Implications of the practical use of popular culture
A second and thornier issue is that diplomacy shifts the role of popular culture from a valuable piece of a nation’s heritage to a pragmatic mechanism. It is possible for popular culture to maintain its integrity while also attracting members of the global community or contributing to a positive aspect of a nation’s image. However, soft power practices put the current role of popular culture at risk. Through its use of art as a means to encourage worldwide security, for example, the British government could implicitly devalue the art itself. The Japanese government’s view of manga and anime as another tool to entice supporters threatens to overtake genuine appreciation of the art forms. And Turkayfe’s plea for Turkish citizens to write blurbs about the positive aspects of their nation in order to shift the world’s opinion again redefines culture as a bargaining tool.
While the use of popular culture is certainly preferable to military force from a humanitarian standpoint, it is sadly an unrealistic substitute in the current global context. And in the meantime, then, popular culture for the sake of preserving national heritage – and for celebrating humanity – is endangered.
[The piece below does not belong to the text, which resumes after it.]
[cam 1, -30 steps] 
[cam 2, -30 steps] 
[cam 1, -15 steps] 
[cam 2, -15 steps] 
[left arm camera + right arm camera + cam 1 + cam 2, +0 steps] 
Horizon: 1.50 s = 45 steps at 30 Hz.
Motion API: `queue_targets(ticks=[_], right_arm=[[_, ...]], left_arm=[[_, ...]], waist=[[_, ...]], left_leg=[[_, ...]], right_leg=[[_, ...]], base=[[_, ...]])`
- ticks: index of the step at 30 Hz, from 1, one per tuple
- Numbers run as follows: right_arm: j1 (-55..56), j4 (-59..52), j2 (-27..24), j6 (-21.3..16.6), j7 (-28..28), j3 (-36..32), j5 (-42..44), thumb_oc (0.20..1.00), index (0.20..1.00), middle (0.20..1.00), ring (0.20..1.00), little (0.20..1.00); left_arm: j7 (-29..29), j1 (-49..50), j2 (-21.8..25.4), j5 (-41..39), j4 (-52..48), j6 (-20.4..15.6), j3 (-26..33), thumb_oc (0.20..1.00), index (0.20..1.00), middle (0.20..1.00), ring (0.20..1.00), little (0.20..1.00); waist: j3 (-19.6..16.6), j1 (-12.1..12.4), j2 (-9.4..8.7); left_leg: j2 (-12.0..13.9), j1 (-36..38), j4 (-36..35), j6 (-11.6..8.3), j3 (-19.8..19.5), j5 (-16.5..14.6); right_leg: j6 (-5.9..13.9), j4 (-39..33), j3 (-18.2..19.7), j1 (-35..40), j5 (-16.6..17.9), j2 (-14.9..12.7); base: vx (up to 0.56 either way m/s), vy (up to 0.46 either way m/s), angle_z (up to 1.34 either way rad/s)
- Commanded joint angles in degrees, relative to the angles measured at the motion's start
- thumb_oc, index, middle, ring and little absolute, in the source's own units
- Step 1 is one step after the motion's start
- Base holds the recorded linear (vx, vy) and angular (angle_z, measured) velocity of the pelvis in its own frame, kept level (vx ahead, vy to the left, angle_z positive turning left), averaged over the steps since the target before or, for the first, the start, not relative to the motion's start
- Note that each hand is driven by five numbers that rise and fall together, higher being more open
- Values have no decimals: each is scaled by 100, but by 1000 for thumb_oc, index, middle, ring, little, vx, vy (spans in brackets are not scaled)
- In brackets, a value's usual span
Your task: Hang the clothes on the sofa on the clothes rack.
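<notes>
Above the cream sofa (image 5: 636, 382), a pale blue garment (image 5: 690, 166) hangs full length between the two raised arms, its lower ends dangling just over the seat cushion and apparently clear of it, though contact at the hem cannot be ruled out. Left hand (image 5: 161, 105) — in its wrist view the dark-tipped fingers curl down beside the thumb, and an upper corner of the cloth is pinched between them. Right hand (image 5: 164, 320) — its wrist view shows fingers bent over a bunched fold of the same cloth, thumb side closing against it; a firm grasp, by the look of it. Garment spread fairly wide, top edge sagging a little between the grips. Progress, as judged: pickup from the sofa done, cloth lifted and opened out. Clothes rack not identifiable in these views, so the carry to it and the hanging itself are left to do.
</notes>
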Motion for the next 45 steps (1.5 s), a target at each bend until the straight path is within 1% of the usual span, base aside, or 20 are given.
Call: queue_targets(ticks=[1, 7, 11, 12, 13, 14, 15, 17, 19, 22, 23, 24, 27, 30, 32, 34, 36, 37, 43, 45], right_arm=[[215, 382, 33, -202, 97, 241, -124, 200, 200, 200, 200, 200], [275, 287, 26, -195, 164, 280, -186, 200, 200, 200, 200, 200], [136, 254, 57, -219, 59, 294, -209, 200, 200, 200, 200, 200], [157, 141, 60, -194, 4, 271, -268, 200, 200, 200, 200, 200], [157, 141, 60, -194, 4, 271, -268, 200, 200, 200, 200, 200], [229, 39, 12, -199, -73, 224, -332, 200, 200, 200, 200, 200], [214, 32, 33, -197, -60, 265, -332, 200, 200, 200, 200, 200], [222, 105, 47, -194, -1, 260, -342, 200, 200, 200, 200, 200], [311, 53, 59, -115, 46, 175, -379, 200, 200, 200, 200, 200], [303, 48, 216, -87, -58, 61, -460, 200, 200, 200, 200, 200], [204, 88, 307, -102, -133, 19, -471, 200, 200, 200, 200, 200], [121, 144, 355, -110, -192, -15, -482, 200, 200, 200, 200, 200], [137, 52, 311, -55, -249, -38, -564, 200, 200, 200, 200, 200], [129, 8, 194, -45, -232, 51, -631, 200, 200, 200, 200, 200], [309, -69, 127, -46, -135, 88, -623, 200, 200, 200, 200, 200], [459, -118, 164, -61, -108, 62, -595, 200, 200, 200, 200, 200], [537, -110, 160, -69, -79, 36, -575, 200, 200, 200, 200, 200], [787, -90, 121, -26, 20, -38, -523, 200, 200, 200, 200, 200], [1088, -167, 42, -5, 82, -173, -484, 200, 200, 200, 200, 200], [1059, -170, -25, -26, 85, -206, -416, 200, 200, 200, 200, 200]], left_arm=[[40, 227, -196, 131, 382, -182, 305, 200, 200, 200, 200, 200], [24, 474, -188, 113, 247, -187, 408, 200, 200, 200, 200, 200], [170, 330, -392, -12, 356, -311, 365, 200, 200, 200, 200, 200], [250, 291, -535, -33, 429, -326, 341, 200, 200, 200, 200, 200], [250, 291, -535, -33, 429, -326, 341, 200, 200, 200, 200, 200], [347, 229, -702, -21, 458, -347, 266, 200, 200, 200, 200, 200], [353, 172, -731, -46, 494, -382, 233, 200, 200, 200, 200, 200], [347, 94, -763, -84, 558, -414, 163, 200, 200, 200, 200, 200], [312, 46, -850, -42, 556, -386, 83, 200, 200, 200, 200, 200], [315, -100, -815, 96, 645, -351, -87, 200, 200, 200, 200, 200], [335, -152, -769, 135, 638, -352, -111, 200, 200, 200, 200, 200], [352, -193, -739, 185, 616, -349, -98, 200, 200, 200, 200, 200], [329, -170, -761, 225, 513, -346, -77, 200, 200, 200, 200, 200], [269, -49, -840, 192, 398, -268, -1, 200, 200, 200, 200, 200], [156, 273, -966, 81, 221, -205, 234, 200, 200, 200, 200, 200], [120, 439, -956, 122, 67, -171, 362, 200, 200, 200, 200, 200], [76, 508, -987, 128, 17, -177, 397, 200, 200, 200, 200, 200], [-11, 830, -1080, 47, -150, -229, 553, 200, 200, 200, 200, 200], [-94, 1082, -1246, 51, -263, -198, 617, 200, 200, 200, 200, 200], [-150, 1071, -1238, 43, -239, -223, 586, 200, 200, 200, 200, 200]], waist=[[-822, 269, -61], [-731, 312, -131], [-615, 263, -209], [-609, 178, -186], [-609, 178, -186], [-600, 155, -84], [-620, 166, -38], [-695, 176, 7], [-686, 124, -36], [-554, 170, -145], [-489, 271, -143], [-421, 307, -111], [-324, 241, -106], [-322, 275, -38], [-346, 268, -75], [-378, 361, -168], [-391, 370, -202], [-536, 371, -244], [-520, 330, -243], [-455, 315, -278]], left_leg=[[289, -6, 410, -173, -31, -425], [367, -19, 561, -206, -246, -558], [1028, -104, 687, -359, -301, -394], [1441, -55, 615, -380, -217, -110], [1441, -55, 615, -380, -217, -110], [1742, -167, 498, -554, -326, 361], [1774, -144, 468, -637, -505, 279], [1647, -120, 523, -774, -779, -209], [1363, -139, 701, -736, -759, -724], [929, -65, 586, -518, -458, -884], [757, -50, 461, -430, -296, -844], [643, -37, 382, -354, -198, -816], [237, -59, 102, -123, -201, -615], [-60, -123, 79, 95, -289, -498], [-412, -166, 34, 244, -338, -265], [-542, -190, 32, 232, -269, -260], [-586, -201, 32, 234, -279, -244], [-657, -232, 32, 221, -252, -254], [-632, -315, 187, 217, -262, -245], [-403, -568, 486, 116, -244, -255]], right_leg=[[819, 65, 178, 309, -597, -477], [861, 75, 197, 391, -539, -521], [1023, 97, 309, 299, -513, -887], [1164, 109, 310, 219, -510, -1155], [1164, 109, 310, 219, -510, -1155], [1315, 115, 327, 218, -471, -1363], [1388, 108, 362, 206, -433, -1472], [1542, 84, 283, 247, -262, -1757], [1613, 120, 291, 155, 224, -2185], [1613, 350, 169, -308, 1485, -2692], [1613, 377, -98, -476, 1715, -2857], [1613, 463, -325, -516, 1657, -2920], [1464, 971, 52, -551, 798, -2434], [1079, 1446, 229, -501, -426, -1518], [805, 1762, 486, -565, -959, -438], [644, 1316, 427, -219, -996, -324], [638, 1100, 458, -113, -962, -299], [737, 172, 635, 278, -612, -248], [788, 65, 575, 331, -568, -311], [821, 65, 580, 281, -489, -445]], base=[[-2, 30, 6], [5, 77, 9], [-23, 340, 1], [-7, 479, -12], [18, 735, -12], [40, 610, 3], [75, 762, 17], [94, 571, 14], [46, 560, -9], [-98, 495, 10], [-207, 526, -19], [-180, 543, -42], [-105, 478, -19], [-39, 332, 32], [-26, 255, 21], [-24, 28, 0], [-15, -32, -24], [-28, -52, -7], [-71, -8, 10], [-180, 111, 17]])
It is easy for political aims to take precedence. But the use of popular culture as another means of diplomacy and power building should be viewed warily. Otherwise, nations risk sacrificing the natural relationships created by a shared, valued culture for artificial relationships with other groups.
The rise of soft diplomacy and nation branding through popular culture is an intriguing development in international relations. Anime and manga, art conferences, coffee prepared with sugar, and soccer games are transformed from popular traditions to political and diplomatic mechanisms: means of garnering support, influencing other groups, or improving outsiders’ opinion of a nation. A positive, collaborative alternative to traditional diplomacy, pop culture diplomacy is appealing and potentially effective for many reasons. When embarking on soft diplomacy initiatives, though, countries must be cautious in their assessment of success; more importantly, they must avoid exploiting and devaluing an invaluable aspect of the human experience.